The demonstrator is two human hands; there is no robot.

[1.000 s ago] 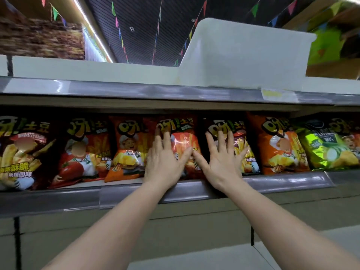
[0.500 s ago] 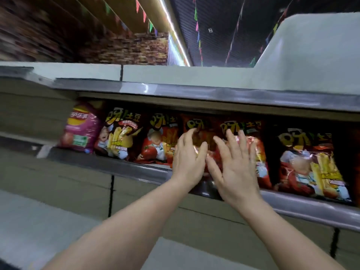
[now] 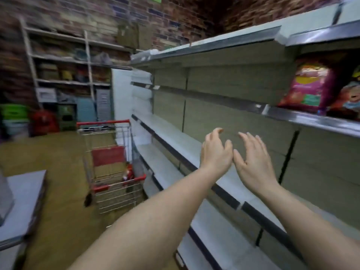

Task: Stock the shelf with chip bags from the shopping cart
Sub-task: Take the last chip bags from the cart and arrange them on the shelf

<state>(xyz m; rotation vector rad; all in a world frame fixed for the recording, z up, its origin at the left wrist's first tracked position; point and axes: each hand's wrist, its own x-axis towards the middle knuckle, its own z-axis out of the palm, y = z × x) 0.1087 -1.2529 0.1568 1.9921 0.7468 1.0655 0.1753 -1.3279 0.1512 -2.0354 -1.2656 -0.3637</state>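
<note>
While both hands hang empty in mid-air, left hand [image 3: 215, 151] loosely curled and right hand [image 3: 253, 156] spread flat, chip bags [image 3: 309, 84] already stand on the shelf [image 3: 292, 115] up to their right; the cart [image 3: 115, 164] down-left seems to hold one more.

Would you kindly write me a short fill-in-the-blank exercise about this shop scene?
1. The left hand and right hand hold ____.
2. The wire shopping cart has trim coloured ____.
3. The pink chip bag stands on the metal-edged shelf to the person's ____.

Missing words: nothing; red; right
</note>
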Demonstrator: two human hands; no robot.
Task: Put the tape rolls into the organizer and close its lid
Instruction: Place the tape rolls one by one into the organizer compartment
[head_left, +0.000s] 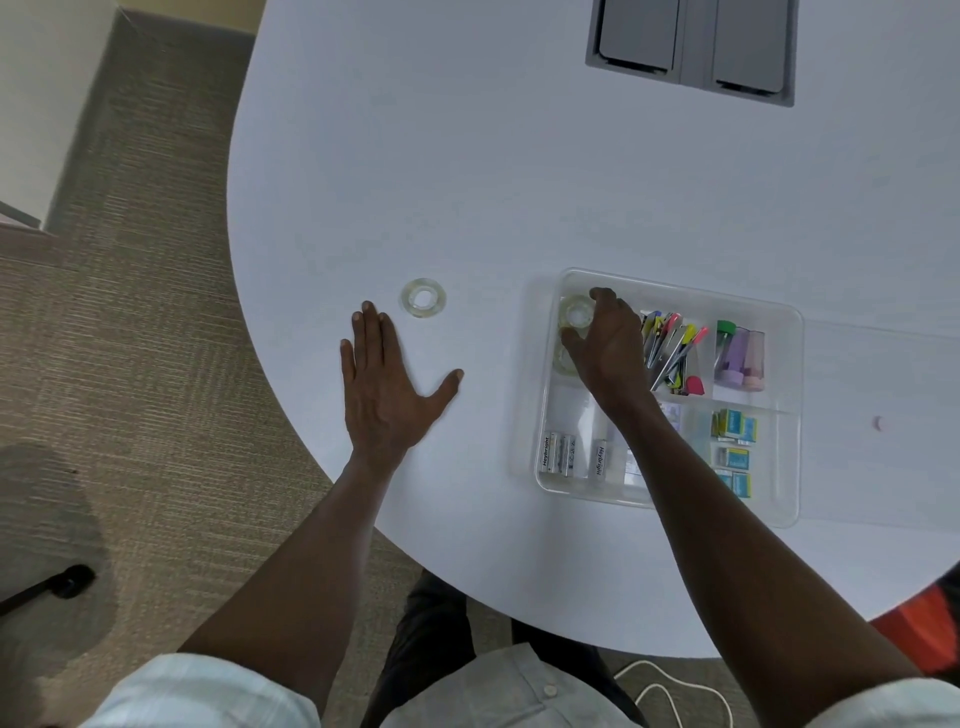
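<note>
Light: even, soft, from overhead; moderately bright.
Surface (519, 182): pale white with a bluish cast, dimming slightly toward its far part; no hard glare.
Shadows: faint and diffuse under the left hand (387, 387) and right hand (610, 345).
Distortion: wide-angle; surface rim and carpet (156, 312) bow toward the edges.
Sharpness: mildly soft overall; small print in the organizer (670, 499) barely legible; corners blurrier.

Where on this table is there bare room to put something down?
The white table is bare between the grey hatch and the clear organizer, and between the left hand and the organizer. It is crowded inside the organizer, where the right hand holds a tape roll; one loose tape roll lies beyond the left fingers.
</note>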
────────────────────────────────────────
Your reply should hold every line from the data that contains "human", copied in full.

The demonstrator is two human hands; there is no robot.
Demonstrator: two human hands; no robot.

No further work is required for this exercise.